— Instructions to follow —
Copy all the lines of the data that include the word "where".

— Information shown —
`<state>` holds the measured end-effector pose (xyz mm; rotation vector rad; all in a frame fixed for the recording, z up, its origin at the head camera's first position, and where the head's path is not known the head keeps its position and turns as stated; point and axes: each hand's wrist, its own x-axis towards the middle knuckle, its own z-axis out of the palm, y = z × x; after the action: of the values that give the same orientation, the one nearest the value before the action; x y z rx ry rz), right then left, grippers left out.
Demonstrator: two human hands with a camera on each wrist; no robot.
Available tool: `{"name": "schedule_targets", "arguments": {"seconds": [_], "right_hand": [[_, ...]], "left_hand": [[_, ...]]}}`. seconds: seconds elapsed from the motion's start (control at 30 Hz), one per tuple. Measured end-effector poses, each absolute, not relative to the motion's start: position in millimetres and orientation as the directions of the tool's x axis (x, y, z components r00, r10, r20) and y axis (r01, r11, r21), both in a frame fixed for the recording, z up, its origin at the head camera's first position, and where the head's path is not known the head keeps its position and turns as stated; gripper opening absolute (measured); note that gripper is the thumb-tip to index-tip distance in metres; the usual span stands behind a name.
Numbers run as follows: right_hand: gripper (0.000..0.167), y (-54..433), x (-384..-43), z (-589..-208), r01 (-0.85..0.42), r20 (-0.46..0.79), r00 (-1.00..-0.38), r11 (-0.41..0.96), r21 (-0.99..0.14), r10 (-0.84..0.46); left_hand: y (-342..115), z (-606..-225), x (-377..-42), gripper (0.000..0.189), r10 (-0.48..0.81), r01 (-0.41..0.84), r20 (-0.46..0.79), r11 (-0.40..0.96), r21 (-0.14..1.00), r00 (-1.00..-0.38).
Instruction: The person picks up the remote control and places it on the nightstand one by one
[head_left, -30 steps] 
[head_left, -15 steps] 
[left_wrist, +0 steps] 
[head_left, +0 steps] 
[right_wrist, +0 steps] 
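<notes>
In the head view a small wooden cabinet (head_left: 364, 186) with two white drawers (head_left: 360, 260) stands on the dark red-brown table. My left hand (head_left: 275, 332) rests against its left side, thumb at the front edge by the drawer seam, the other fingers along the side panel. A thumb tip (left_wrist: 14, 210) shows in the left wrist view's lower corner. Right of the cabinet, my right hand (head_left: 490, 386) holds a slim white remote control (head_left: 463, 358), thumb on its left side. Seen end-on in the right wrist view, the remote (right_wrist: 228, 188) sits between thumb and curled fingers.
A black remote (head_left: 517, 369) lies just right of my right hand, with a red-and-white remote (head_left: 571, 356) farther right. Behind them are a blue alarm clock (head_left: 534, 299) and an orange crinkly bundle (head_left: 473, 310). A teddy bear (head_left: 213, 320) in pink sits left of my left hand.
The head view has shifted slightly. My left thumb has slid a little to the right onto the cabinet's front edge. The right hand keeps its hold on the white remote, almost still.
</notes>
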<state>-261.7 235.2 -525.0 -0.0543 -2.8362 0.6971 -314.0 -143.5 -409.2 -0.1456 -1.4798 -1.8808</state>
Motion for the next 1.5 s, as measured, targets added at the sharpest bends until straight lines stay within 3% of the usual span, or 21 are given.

— Solution —
`<state>` holds the measured end-effector pose (xyz mm; rotation vector rad; all in a frame fixed for the recording, z up, its origin at the head camera's first position, and where the head's path is not known the head keeps its position and turns as stated; point and axes: each hand's wrist, its own x-axis towards the middle knuckle, its own z-axis out of the palm, y = z × x; after the action: of the values that give the same orientation, the one nearest the value before the action; x y z rx ry rz), right then left, grippers left out.
Available tool: `{"name": "schedule_targets", "arguments": {"seconds": [_], "right_hand": [[_, ...]], "left_hand": [[_, ...]]}}`. seconds: seconds elapsed from the motion's start (control at 30 Hz), one per tuple. Measured end-effector poses, each absolute, not relative to the motion's start: position in millimetres and orientation as the directions of the tool's x axis (x, y, z components r00, r10, r20) and y axis (r01, r11, r21), both in a frame fixed for the recording, z up, its origin at the head camera's first position, and where the head's path is not known the head keeps its position and turns as stated; gripper opening absolute (measured); note that gripper is the thumb-tip to index-tip distance in metres; the usual span stands behind a name.

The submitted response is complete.